To be sure, forgiveness after an affair is no easy task. “When an affair leads to divorce, the person who’s been cheated on usually feels humiliated, bitter, and enraged,” says Mira Kirshenbaum, a marriage and family therapist as well as the author of many books on the topic, including the most recent, "When Good People Have Affairs." “This is not a favorable setting for the two people to remain friends. And in fact the evidence is that divorces caused by infidelity are one of the least favorable settings for people to remain friends,” Kirshenbaum says.  

Despite the difficulties, Kirshenbaum does believe forgiveness after an affair is possible. But several factors, including a deep understanding on the part of that cheater that was he or she did was painful to the other party, must be present.   

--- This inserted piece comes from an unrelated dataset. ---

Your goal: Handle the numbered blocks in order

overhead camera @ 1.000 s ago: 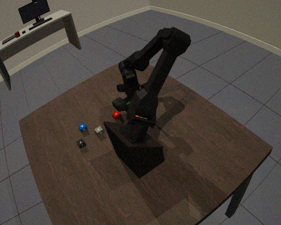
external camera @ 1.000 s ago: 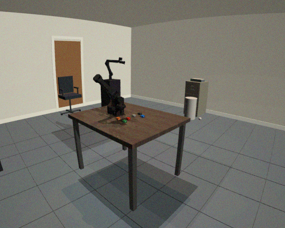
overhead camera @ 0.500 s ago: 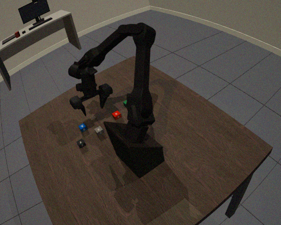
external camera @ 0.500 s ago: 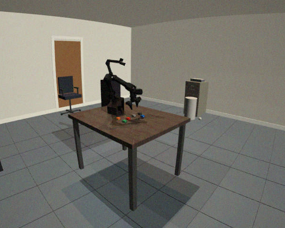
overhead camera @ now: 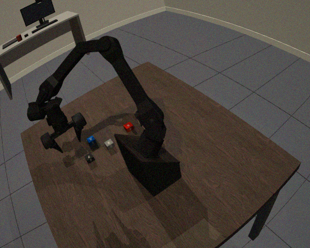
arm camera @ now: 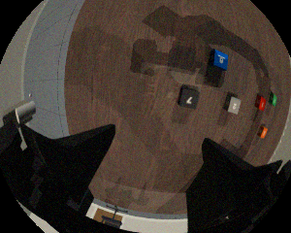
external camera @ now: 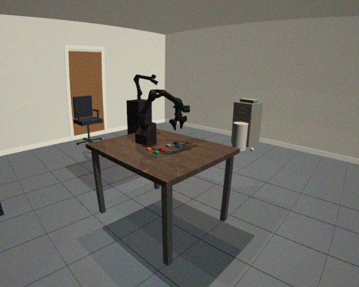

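And here's the gripper (overhead camera: 71,146) (external camera: 178,128) (arm camera: 160,136), up above the table (overhead camera: 216,149) (external camera: 161,167) (arm camera: 136,107), fingers spread wide with nothing between them! In the wrist view, the black block (overhead camera: 89,157) (external camera: 176,143) (arm camera: 189,97) shows what looks like a 7. Just right of it sits the white block (overhead camera: 109,143) (external camera: 168,145) (arm camera: 233,104); the blue block (overhead camera: 91,139) (external camera: 179,146) (arm camera: 219,59) lies above and to the right. Over at the far right, it's red (overhead camera: 128,126) (external camera: 161,149) (arm camera: 261,103), green (external camera: 156,152) (arm camera: 274,99) and orange (external camera: 148,149) (arm camera: 263,132), all on the tabletop!

Arm (overhead camera: 129,80) (external camera: 168,95) arched outward; jaws (overhead camera: 71,146) (external camera: 178,128) wide apart, empty, pointing down.
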Robot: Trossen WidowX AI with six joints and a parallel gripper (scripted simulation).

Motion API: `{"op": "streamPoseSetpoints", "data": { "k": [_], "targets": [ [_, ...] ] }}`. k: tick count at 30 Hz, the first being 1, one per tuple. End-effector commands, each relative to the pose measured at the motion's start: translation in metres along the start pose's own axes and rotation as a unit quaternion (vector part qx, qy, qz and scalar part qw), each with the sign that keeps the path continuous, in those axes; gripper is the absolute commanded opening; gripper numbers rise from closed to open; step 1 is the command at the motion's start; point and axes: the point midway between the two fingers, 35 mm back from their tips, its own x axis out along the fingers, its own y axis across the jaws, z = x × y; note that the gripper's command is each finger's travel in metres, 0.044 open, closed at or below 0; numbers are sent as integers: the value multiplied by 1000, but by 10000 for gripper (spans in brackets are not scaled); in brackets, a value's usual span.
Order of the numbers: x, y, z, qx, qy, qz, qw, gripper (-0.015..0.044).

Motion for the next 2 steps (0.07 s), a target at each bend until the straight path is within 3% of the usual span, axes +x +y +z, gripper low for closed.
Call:
{"op": "streamPoseSetpoints", "data": {
  "k": [1,2],
  "targets": [
    [1,3,0,13,3,-3,1000,400],
    [1,3,0,13,3,-3,1000,400]
  ]
}}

“What’s often not understood is that forgiveness is a process that requires the best efforts of two people,” Kirshenbaum says. “The person seeking forgiveness has to work hard to earn it. That usually means going through a very long period of eating crow listening at length to how his partner has been hurt, living with her anger, facing the enormous cost of the affair. And he or she has to take specific and often hard measures to earn back her trust. But even if he does the utmost to earn forgiveness, his partner has to have a talent for forgiveness. This includes the ability to regain trust when it’s been hurt.”  

For Donald of Walla-Walla, Wash., forgiveness was not an option when it comes to his ex. “I hope the best for her in a theoretical way,” Donald says. “But I am not sure I could ever trust her given that she kept a secret of that magnitude from me.”  

While the two are hardly still at each other’s throats, they have barely spoken since their divorce was finalized after six months of marriage more than five years ago.  He agrees with Kirshenbaum that a strong mea culpa might have helped him toward forgiveness. “I think she felt bad,” he said. “But she was not sorry.”   

The two are so estranged that at a recent dinner -- in which both were invited -- both were uncomfortable, but he has no regrets. In part because he says their friendship would be pointless. “We had many great times,” he says. “But that is over.”   

Couples without children have fewer ties to their ex-spouse and less reason to try to remain friends, she says. If there had been children, Donald says, “We would have found a way to make it work.”